Alan Jacobs


#
So the argument about the adaptiveness of stories, in Pinker, Gottschall, and Boyd alike, goes something like this: we are evolutionarily wired to be receptive to stories because receptiveness to stories gave our ancestors reproductive advantages. Those who could think narratively had a fund of virtual experience that they could use to anticipate problems, or to respond more constructively to them when they arrived unexpectedly. This led to longer lives and more offspring, offspring who inherited whatever cognitive equipment is associated with story-sensitivity, which over several thousand years produced our cultural environment, positively awash in every kind of narrative.

It is in light of this account that Gottschall affirms that “Story is the counterforce to social disorder, the tendency of things to fall apart. Story is the center without which the rest cannot hold.” As someone who has devoted much of his life to reading, teaching, and writing about stories, this account certainly captures my attention—but is it true?
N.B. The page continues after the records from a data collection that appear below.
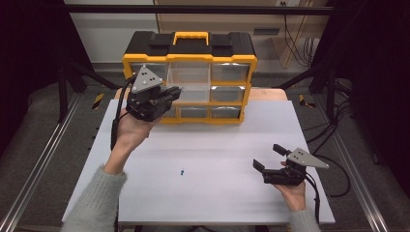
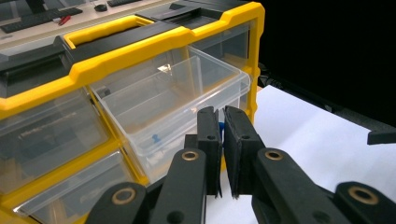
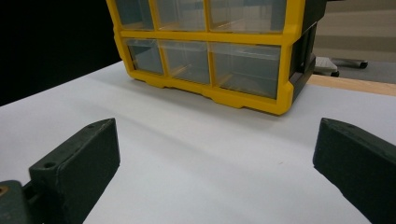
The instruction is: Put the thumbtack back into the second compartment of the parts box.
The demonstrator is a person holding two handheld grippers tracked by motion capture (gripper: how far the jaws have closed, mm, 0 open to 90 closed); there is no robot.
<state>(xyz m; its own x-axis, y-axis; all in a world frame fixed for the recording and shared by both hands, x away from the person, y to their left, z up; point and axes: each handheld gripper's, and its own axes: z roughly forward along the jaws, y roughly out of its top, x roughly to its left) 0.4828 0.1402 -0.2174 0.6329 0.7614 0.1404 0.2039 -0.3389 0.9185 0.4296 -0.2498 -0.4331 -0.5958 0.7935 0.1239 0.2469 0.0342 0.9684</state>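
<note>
A yellow and black organizer [image 1: 189,58] with clear drawers stands at the back of the white table [image 1: 217,140]. Its top middle drawer [image 2: 163,93] is pulled out, and a small blue piece [image 2: 155,138] lies inside. My left gripper [image 2: 222,116] hovers at that drawer's front edge. Its jaws are nearly together, with a small blue piece [image 2: 220,127] showing between them. In the high view the left gripper [image 1: 178,90] is in front of the organizer's left half. My right gripper [image 1: 267,155] rests open low at the front right, with nothing between its jaws. Another small blue piece [image 1: 182,171] lies on the table.
In the right gripper view the organizer [image 3: 205,37] stands ahead across bare white table, its lower drawers closed. A wooden strip shows behind the table's right rear. Dark frame posts and cables flank the table on both sides.
</note>
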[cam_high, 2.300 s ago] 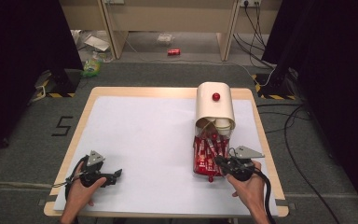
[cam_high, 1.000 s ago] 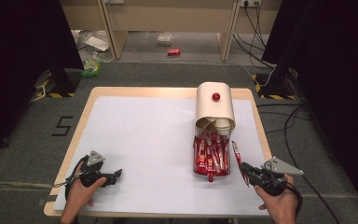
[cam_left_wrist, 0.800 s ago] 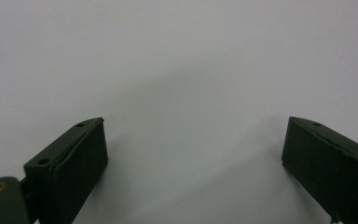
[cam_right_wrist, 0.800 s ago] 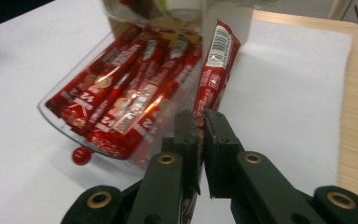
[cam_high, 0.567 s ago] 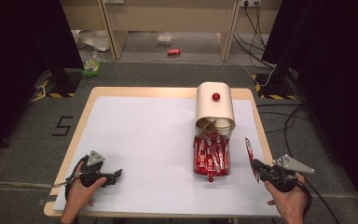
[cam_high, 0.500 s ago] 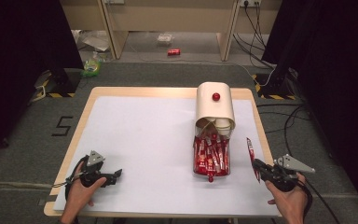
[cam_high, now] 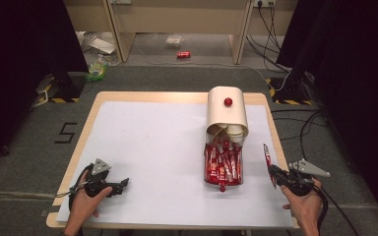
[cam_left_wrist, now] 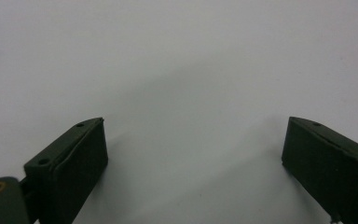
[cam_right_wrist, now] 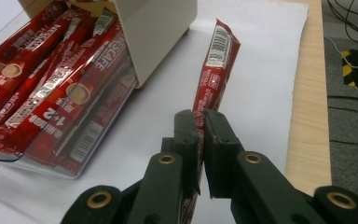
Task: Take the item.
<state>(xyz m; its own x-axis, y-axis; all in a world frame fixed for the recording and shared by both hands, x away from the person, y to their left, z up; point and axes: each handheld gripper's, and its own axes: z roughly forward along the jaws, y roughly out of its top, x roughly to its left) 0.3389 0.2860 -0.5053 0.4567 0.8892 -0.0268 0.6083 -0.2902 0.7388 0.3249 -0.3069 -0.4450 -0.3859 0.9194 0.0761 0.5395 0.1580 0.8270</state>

And how would we know if it is true? Presumably not all people love stories equally; some, I imagine, are quite indifferent to stories. Are those people less likely to pass along their genes than the story-lovers among us? Imagine a society made up almost wholly of story-disdainers: would such a society fail to thrive? How might we correlate love-of-story with other traits we today have inherited from our distant ancestors, for instance, selfishness, or altruism, or competitiveness?